Our produce is some of the best in the world and we now have great food shops and restaurants proving we are much more than just the land of haggis and whisky. However, there is one trip hazard on the path to us becoming a great food nation.
For just as we have been changing our approach to food and drink, others have too.
It is more than 30 years since I first visited Greece but three memories have stayed with me down the years. That first trip was shaped by the scorching sunshine, beautiful beaches and absolutely appalling food and drink. The moussaka was heavy as a brick, the local wine attacked your head and stomach with equal gusto and the pork souvalaki was edible only as a drastic hangover cure. How times change.
Last week I was in Athens which is packed with cool, smart restaurants offering modern Greek cooking. It was good to see things were different but then capital cities usually have the best any country has to offer. So moving to the tiny island of Paros I braced myself for the kind of ghastly Greek food experience I remembered from the past. I couldn’t have been more wrong.
Everything I ate for a week was simply sensational. From a simple salad made by the Dafereras family at home with their own sweet tomatoes and home produced olive oil to smarter restaurant meals of sharing mezes and beautiful grilled fish, it was all delicious, served with wines from the island that have won international competitions yet never even make it on to the ferry as the locals want to keep it all for themselves.
A number of factors are behind the changes in Greek food. Increased travel has brought in more visitors with higher expectations while allowing the Greeks themselves to see how others eat and drink. On top of that, the huge financial crisis forced some smart people out of jobs and many of them opted to launch clever, small-scale food and drink initiatives instead.
The improvement has been remarkable in Greece but it is mirrored elsewhere.
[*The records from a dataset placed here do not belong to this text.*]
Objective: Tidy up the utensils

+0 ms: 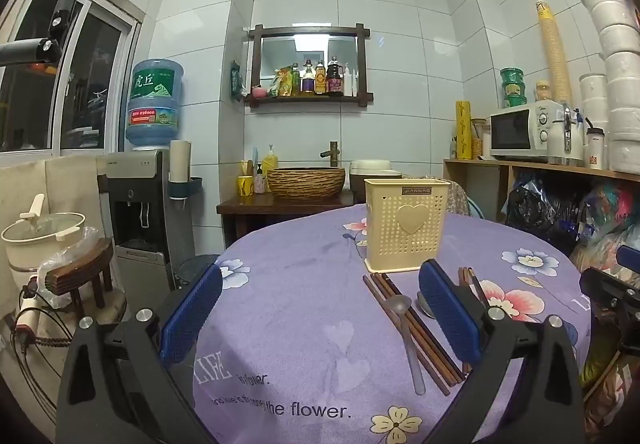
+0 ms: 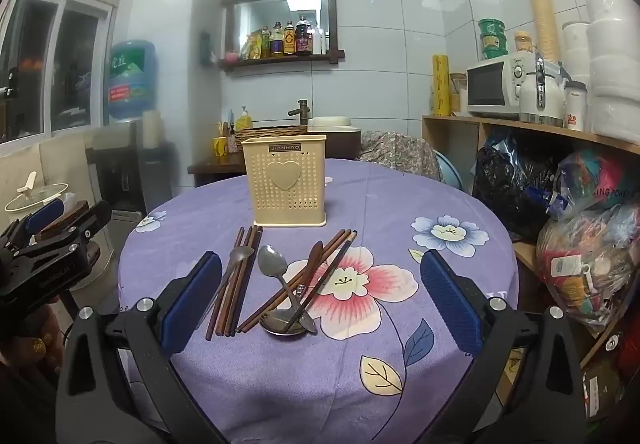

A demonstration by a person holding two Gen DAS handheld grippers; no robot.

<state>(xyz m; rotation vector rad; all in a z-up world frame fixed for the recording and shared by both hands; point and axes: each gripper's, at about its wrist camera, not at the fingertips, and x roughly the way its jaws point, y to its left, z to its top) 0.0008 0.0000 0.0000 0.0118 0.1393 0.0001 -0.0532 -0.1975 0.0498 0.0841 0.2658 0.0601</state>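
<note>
Both tools [image 1: 320,320] [image 2: 320,296] gape empty; chopsticks [image 2: 236,276] and spoons [image 2: 276,268], perhaps three, lie ahead awaiting the holder [image 2: 289,179]

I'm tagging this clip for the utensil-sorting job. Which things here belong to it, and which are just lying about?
Job:
- holder
- chopsticks
- spoons
- open left gripper
- open right gripper

Lying about:
- microwave
- water bottle
- basin
- shelf bottles
- pot
</note>
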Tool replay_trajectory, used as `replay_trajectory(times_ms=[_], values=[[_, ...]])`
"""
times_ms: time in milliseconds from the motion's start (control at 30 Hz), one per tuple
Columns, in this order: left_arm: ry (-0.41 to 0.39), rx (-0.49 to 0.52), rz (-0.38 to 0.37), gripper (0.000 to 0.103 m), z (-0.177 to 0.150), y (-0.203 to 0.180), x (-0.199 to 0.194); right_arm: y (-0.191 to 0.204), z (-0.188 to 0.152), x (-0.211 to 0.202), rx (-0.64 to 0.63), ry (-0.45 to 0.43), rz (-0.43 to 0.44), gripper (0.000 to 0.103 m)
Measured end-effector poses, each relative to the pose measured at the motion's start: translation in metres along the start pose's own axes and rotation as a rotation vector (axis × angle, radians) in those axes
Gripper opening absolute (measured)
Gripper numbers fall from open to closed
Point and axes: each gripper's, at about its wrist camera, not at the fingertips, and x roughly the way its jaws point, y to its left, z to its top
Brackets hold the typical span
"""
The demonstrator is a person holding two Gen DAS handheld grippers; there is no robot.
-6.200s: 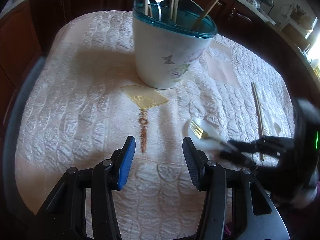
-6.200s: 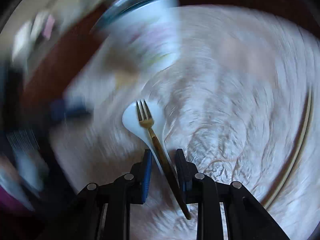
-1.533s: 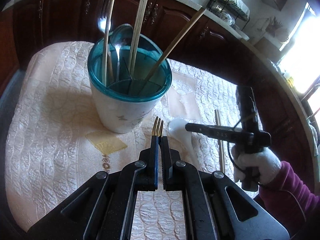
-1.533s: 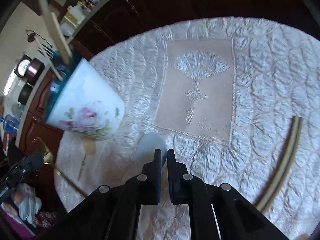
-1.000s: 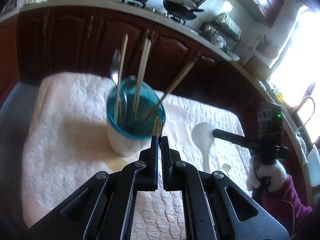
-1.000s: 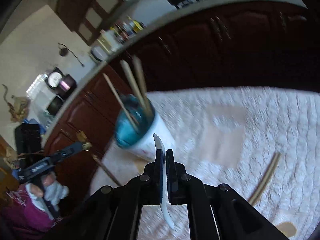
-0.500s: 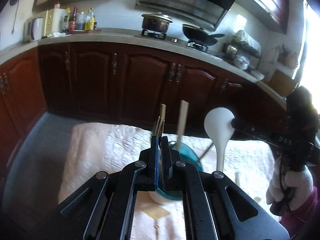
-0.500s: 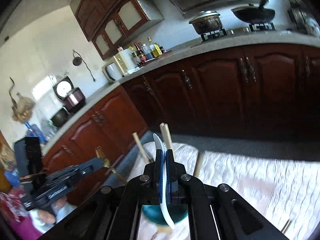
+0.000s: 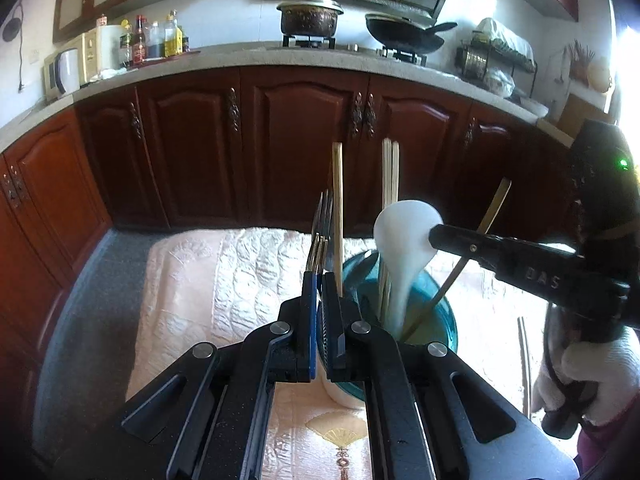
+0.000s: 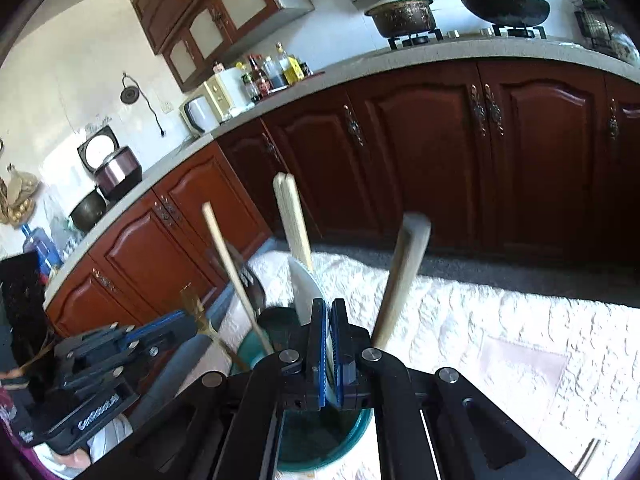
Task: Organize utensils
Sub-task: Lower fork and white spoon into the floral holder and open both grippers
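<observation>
My left gripper (image 9: 319, 280) pinches the thin gold metal fork (image 9: 320, 236), tines up. My right gripper (image 10: 328, 320) pinches the white plastic spoon (image 9: 404, 248), whose handle points down into the teal-rimmed white utensil holder (image 9: 444, 320) on the quilted cloth (image 9: 224, 280). I should lower each straight, avoiding the wooden chopsticks (image 9: 338, 216).
</observation>
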Motion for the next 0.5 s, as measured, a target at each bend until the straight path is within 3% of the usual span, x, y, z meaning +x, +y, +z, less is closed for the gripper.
replay_trajectory(times_ms=[200,333,500], values=[[0.052,-0.017,-0.011,0.001,-0.014,-0.006,0.017,-0.002,-0.016,0.008,-0.02,0.08,-0.023,0.002],[0.088,-0.033,-0.014,0.001,-0.023,-0.006,0.025,-0.002,-0.017,-0.002,-0.023,0.068,-0.025,0.004],[0.102,-0.05,-0.021,0.002,-0.026,-0.008,0.024,-0.002,-0.018,-0.017,-0.024,0.058,-0.023,0.02]])
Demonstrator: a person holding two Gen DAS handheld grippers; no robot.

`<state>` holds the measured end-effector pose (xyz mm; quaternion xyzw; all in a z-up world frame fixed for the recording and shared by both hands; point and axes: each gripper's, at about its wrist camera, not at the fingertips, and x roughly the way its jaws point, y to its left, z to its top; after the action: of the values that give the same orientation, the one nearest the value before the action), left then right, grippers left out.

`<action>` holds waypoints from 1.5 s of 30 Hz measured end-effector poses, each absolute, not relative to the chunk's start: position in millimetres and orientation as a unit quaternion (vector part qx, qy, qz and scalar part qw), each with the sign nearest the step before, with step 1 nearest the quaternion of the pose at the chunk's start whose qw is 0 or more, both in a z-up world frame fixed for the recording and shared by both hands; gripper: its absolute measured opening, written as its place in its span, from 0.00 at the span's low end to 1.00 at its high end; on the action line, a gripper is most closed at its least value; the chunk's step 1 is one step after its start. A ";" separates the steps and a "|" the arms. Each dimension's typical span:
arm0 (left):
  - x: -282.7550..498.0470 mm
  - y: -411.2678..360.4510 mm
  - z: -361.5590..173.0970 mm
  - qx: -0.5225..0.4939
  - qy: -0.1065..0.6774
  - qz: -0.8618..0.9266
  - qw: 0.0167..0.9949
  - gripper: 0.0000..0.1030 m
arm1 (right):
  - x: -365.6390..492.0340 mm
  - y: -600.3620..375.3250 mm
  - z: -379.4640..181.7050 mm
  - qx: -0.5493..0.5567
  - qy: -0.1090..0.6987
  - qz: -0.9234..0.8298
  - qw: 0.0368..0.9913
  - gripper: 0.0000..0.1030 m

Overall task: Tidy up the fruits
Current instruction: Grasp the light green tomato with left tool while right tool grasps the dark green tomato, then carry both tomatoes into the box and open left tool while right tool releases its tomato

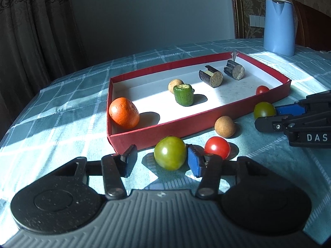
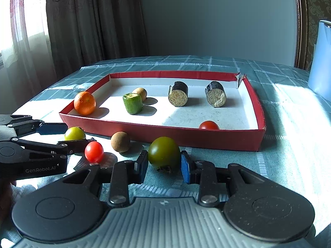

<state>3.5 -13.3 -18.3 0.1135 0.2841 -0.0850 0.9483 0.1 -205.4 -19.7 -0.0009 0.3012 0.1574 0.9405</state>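
Two tools are down low on the checked surface (image 2: 289, 144), both working in front of the red tray (image 1: 157, 132). The left tool (image 1: 162, 161) has its fingers spread around a light green tomato (image 1: 170, 153); the blue pad on one side looks to be just at the fruit's skin, while the black pad on the other side stands clear, so nothing is clamped here. Just beside that blue pad sits a red cherry tomato (image 1: 217, 147) on the cloth, and a little beyond it a brown round fruit (image 1: 224, 126).

Over to the right tool (image 2: 164, 165): its fingers sit on either side of a dark green tomato (image 2: 164, 152), close on both sides, though I cannot tell if they are actually pressing it or just framing it. That tomato rests on the surface right in front of the tray's near wall.

Inside the tray: an orange (image 2: 84, 103) in the near left corner, a green cut chunk (image 2: 132, 103) with a small brown fruit (image 2: 139, 93) tucked behind it, two dark-skinned cut cylinders (image 2: 178, 96) lying side by side farther back, and one red tomato (image 2: 209, 125) against the near wall. A blue jug (image 1: 279, 25) stands well beyond the tray.
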 end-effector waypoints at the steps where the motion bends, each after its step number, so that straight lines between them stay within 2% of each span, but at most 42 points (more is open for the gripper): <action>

France, Spain, Italy and Scandinavia have all taken what they had and improved it beyond all recognition and they are the places we compete with on a world stage.
For that reason, we need to keep on striving to be the best.
On 1 November, I will be hosting the first ever Scotsman Food and Drink Awards at the Corn Exchange in Edinburgh. From hidden gems to inspirational creations, the evening will showcase and celebrate the very best things happening in food and drink here.
Events like this are essential to keep on raising the bar and encouraging people to reach for the stars. When it comes to eating and drinking, keeping our competitive advantage is what matters most.